An Affidavit in support of that Notice of Intention to Oppose the Petition was filed on 9 May 2002. That Affidavit alleges that the Respondent entered into a compromise agreement with the Applicant in March/April 2001 whereby the amount due to the Applicant was agreed at $80,000 and that that compromise agreement was confirmed (by the Applicant) on a number of occasions subsequent to March/April 2001. Further, the Respondent made a payment of $5000 pursuant to the compromise agreement which was accepted by the Applicant creditor. Accordingly, on 5 March 2002 the Respondent served the Applicant creditor's solicitors with a Notice pursuant to s.41(5) of the Bankruptcy Act 1966 detailing these matters.
A further Affidavit was filed by the Respondent on 17 May 2002 in relation to the Respondent debtor's Application to have the proceedings transferred to the Family Court of Australia. Another Affidavit in support of that same Application was filed 12 June 2002 by the Respondent debtor.
In opposition to that Application to transfer the proceedings, the Applicant filed an Affidavit on 20 June 2002, by Mr John Doherty.
On 27 June 2002, Phipps FM dismissed the Respondent Application filed 8 May 2002 to transfer the proceedings to the Family Court of Australia. He adjourned the Sequestration Application to a date to be fixed.
On 4 July 2002, the Respondent debtor filed an amended Form 149. The amended grounds being as follows:
"(3) At the time of the Applicant creditor's applying for the issue of the Notice, execution of the Judgment or Order to which the Notice related had been stayed by reason of the Compromise Agreement.
(4) The Notice required payment in accordance with the Judgment or Order to which the Notice related but at the time at which the Notice was issued, the obligation to pay in accordance with the Judgment or Order was suspended or qualified by operation of the Compromise Agreement."
In support of that Amended Application, the Respondent debtor filed Affidavits on 4 and 11 July 2002.
On the hearing of the matter, the Applicant filed an Affidavit of Search conducted on 24 July 2002 in the National Personal Insolvency Index maintained by the Insolvency and Trustee Service Australia; an Affidavit of Debt sworn by John Patrick Doherty on 25 July 2002 deposing to the amount of $385,558.78 owing by the Respondent to the Applicant creditor and that that amount being still wholly due and unsatisfied.
Background history
In 1996 the Applicant commenced Supreme Court proceedings numbered 6725 of 1996 against the Respondent claiming debts payable.
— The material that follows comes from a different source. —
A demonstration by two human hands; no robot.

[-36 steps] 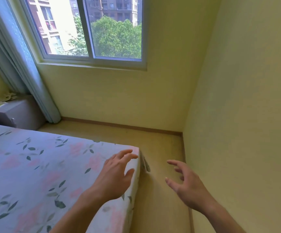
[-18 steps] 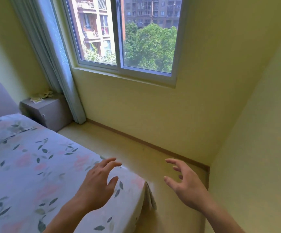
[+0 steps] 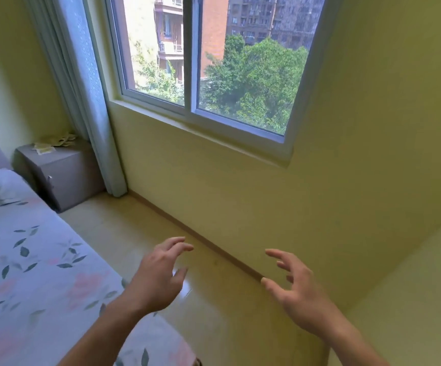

On 18 March 1999, the Supreme Court proceeding was compromised and the Applicant and the Respondent executed a Deed of Settlement. The Respondent agreed that he was indebted to the Applicant in the sum of $350,000 and that the Applicant could enter Judgment for that sum. The Applicant agreed that if the Respondent made the payment (amounting to $70,000) on the dates set out in the Deed of Settlement, it would not enter Judgment against the Respondent. The compromise was thus an Accord Executory (see Deputy Commissioner of Taxation v Hadidi (1994) 123 ALR 48 at 53,255; and Cl. 3 and 5.2 of the Deed of Settlement).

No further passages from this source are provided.